→ WHAT THE TASK REQUIRES
Some entries follow. Reproduce exactly the lines starting at the one with "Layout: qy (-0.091" and stopping after the one with "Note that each".

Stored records
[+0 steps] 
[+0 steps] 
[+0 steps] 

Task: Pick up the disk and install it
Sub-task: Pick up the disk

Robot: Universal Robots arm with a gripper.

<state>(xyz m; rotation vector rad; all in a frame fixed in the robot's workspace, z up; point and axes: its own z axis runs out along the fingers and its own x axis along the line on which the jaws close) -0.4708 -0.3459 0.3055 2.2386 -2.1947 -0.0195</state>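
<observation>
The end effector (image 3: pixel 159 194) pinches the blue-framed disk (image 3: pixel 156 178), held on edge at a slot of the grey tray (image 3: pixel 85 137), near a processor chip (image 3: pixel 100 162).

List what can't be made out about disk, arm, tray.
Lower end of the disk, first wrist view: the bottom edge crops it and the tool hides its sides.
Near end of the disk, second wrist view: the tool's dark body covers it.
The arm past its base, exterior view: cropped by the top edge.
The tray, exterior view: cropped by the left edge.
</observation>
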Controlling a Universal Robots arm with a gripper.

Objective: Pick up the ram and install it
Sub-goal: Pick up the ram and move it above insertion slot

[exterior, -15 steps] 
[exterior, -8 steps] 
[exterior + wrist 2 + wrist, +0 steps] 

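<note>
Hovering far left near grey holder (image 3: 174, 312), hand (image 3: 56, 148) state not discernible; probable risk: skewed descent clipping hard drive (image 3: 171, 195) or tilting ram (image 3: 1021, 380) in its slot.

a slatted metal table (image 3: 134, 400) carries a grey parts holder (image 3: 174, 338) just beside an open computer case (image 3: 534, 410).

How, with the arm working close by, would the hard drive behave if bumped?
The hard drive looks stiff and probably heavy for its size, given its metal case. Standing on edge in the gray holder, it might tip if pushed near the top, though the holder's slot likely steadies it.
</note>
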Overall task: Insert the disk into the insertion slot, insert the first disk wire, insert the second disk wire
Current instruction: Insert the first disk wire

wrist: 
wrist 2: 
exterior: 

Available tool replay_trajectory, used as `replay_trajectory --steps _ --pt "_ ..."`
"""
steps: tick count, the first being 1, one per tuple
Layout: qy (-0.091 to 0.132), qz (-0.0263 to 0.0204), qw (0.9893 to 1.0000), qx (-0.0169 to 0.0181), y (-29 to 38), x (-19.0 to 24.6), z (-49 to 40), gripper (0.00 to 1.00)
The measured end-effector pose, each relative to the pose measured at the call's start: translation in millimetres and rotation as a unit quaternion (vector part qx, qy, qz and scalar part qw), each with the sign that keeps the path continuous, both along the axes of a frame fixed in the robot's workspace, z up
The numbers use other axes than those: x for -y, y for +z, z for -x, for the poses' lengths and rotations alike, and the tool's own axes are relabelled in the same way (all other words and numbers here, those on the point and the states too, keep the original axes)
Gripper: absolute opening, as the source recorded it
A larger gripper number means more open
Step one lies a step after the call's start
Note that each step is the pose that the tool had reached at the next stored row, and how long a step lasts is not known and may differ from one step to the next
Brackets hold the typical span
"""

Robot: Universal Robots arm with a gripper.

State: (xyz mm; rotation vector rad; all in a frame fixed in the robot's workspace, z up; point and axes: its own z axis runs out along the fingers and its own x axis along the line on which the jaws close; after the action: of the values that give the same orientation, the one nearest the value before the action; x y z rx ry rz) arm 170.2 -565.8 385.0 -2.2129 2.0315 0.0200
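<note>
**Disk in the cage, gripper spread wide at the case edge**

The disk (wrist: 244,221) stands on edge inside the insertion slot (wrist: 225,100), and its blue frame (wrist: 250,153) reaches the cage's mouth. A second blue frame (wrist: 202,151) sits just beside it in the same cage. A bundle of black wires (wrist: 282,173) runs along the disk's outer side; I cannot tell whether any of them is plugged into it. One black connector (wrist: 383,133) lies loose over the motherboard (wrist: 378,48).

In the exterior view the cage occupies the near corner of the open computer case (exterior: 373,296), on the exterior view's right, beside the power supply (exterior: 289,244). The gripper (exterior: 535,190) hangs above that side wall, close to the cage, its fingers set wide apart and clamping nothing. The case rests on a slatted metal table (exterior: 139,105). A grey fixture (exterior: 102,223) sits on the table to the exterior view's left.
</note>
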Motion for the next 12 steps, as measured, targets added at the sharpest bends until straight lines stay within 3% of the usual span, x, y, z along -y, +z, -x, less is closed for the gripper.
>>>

→ ANSWER SPACE
Layout: qy (-0.091 to 0.132), qz (-0.0263 to 0.0204), qw (0.9893 to 1.0000), qx (-0.0169 to 0.0181), y (-29 to 38), x (-19.0 to 24.6), z (-49 to 40), gripper (0.00 to 1.00)
The measured end-effector pose, each relative to the pose measured at the call's start: translation in millimetres and rotation as a unit quaternion (vector part qx, qy, qz and scalar part qw), each with the sign that keeps the path continuous, both along the axes of a frame fixed in the robot's workspace, z up
The numbers use other axes than those: x for -y, y for +z, z for -x, for the poses' lengths and rotations alike, and the tool's own axes are relabelled in the same way (all other words and numbers here, those on the point and the states too, keep the original axes)
Gripper: absolute opening, as the source recorded it
A larger gripper number means more open
Step one lies a step after the call's start
Note that each step is the pose that the tool had reached at the next stored row, and how long a step lasts is not known and may differ from one step to the next

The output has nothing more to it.